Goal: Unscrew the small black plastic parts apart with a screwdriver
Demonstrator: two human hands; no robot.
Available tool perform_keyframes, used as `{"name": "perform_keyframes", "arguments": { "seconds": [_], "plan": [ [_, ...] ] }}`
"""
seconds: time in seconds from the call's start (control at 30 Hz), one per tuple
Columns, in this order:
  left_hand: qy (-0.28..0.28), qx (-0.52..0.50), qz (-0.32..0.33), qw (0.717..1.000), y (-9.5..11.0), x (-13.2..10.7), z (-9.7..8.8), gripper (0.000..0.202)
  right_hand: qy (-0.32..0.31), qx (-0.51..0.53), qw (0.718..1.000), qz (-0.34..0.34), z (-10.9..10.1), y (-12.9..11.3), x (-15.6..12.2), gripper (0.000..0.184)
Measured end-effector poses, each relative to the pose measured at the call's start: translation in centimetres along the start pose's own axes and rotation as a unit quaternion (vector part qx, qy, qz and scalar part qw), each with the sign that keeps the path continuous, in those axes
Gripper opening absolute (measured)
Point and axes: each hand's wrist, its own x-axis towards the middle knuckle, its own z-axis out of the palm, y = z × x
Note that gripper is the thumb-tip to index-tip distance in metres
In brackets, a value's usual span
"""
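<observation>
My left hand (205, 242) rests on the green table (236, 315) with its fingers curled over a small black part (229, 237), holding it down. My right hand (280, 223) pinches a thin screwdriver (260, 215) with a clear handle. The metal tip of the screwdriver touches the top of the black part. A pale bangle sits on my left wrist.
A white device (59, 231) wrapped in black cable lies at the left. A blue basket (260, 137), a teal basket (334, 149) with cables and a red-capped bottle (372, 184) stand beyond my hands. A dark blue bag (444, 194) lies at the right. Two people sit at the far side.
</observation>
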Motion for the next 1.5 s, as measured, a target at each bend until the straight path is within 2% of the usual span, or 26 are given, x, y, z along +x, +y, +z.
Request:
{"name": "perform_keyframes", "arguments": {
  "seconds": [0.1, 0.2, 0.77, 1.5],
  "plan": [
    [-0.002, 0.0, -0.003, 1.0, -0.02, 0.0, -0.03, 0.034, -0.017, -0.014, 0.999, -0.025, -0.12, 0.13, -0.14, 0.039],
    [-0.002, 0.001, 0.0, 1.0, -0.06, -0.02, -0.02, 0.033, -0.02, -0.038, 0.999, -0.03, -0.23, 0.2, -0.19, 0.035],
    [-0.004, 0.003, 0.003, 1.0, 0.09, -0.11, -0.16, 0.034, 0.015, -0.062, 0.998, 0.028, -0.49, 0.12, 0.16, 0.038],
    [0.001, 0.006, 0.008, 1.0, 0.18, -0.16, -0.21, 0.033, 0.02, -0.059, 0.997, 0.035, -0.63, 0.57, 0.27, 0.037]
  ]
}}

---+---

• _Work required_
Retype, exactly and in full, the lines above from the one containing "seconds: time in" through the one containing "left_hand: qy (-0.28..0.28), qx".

• _Answer space_
seconds: time in seconds from the call's start (control at 30 Hz), one per tuple
Columns, in this order:
  left_hand: qy (-0.28..0.28), qx (-0.52..0.50), qz (-0.32..0.33), qw (0.717..1.000), y (-9.5..11.0), x (-13.2..10.7), z (-9.7..8.8), gripper (0.000..0.202)

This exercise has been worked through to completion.